What Is A Letter of Intent (LOI), And Why Do You Need One?

If you are considering buying a dental practice, there is a good chance you will draft a letter of intent (LOI) at some point. However, if this is your first time setting up your own business, you might not be clear on LOI’s concept and how it can help you. It is basically a legal document or agreement that outlines the terms of the purchase. 

It is important to fully understand what you and the other party expect from the business relationship. An LOI also ensures that there are lesser chances of conflict down the line. It is recommended to hire a dental attorney and have them draft the LOI to ensure your interests remain protected and comply with the laws. Click here to learn how

What is a letter of intent (LOI), and what is its purpose in a dental practice?

A letter of intent (LOI) is an agreement between two parties who intend to participate in business together. The letter outlines the terms of the future agreement and records initial negotiations and discussions. 

In the dental business world, a letter of intent is used to outline the broad strokes of the deal before discussing the finer details. If the two parties cannot agree on the key terms of the letter, then there is almost no probability that the parties could work together. This saves time because parties can understand whether they are on the same page before making things official. 

Serious prospective buyers usually use an LOI before making a purchase. The letter works as an initial offer and is prepared on the information given by the seller or broker. 

What should be included in a letter of intent (LOI)?

A letter of intent should be precise, short, and no more than three pages. The information inside may vary depending on who writes it. In some cases, the broker for the seller writes it, while in others, the buyer writes it for the broker and seller to review. 

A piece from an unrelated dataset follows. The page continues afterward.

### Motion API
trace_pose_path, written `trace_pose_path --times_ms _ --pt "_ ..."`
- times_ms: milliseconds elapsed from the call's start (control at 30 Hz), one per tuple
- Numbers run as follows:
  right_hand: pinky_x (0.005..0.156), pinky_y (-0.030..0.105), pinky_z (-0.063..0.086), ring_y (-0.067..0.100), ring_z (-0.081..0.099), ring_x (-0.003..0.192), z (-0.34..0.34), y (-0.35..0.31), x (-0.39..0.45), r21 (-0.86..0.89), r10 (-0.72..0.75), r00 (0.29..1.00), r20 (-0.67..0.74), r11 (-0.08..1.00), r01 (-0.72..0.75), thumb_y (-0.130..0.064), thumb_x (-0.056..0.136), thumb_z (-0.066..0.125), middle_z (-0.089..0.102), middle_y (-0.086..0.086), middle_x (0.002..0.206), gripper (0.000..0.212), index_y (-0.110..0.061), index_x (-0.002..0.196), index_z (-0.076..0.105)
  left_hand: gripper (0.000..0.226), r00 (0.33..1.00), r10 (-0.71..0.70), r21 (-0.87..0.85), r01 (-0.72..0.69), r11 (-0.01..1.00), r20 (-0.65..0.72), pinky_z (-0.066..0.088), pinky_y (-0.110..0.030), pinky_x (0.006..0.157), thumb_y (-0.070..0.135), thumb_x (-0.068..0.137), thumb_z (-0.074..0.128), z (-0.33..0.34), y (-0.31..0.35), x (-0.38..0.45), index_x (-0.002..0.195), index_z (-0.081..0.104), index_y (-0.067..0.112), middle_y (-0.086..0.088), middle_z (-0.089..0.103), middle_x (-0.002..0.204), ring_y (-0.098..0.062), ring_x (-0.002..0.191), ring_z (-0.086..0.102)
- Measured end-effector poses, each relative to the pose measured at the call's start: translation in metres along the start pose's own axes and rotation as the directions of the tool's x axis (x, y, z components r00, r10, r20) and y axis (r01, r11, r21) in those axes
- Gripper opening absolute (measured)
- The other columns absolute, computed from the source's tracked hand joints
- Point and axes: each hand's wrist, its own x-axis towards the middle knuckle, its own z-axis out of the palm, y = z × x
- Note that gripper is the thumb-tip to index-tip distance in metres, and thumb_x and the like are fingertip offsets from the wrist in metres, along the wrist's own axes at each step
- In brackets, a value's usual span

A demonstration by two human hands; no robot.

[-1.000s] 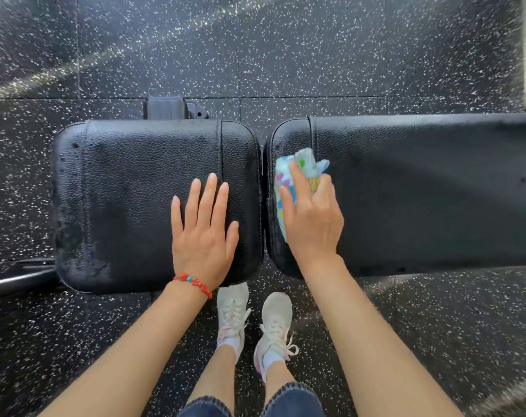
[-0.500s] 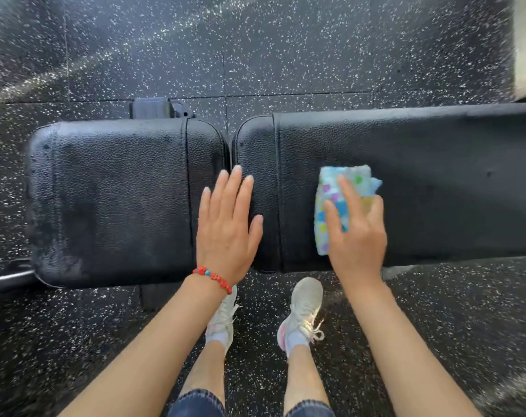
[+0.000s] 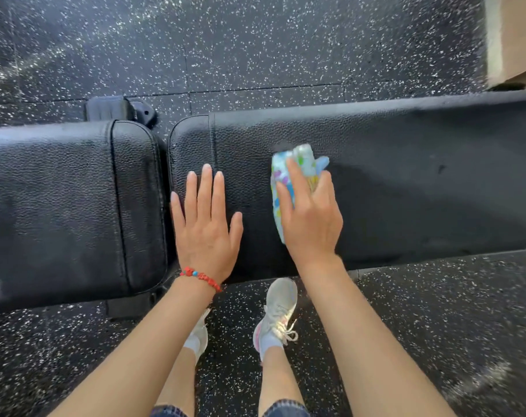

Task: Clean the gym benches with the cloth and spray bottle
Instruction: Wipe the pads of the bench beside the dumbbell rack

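Standing on the speckled rubber floor (image 3: 285,40) in pale trainers (image 3: 278,311), close against the near edge of the counter (image 3: 406,191), and leaning over it. Bracing with the left hand (image 3: 206,227), fingers spread flat and holding nothing, palm down on the long back pad just right of the gap to the shorter seat pad (image 3: 60,206); a red bead bracelet (image 3: 200,276) at that wrist; placed so, by the look of it, to take body weight and steady the pad during the rubbing. Pressing with the right hand (image 3: 311,218), fingers curled over a bunched, brightly patterned cloth (image 3: 289,167) pinned against the vinyl, index finger laid along its top to spread pressure. Cloth lying just beside the left hand, on the back pad's left half, folded into a narrow wad with its long axis running from the near edge toward the far edge, loose end pointing away from the body. Back pad's own long axis running left to right, off the frame at right, most of that stretch likely still to wipe. Spray bottle nowhere in view. Beyond the pads, a black frame bracket (image 3: 114,108) and a pale wall corner (image 3: 514,37)
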Motion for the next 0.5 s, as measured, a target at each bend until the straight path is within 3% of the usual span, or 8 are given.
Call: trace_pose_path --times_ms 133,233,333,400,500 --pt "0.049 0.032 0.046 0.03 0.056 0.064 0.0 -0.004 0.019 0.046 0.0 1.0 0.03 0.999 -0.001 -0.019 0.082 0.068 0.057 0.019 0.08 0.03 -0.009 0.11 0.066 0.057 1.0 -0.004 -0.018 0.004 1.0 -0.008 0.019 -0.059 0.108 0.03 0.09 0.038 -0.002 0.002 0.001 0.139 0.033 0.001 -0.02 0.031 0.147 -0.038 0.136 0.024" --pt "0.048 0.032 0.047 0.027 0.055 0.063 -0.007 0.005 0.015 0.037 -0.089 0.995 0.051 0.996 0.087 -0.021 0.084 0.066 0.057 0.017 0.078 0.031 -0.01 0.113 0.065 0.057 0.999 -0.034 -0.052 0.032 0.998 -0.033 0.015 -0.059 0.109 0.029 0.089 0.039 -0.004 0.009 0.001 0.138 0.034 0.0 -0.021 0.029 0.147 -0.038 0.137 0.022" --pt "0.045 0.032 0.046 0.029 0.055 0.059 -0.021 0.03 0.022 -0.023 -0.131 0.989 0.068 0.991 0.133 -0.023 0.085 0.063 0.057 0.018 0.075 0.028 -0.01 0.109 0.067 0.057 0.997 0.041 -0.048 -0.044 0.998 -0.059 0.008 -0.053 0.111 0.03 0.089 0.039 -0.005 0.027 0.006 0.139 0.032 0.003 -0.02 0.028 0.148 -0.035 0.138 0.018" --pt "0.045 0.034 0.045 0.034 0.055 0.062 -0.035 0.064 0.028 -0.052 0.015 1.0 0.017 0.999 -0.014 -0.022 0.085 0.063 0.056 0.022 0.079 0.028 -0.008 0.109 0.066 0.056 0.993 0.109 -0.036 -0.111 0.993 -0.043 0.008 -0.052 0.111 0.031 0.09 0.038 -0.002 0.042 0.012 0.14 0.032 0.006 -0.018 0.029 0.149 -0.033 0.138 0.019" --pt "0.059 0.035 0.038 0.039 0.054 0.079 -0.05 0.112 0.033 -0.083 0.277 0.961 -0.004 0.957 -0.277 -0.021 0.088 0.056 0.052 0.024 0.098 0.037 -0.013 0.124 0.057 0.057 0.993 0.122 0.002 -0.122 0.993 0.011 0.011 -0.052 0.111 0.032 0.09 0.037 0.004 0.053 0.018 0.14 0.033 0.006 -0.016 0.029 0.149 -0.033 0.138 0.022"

A basic letter of intent should include the following: 

  • Purpose statement.
  • Information of the parties and broker involved.
  • Description of the property being purchased and assets and liabilities included. 
  • Purchase offer details, such as price or loan terms.
  • Circumstances in which either party may terminate or void the agreement.
  • Date of acceptance of the LOI.
  • A closing statement.
  • Signatures from both parties. 

By making each other aware of their intentions through the LOI, both parties do their part in increasing the likelihood of a successful transaction.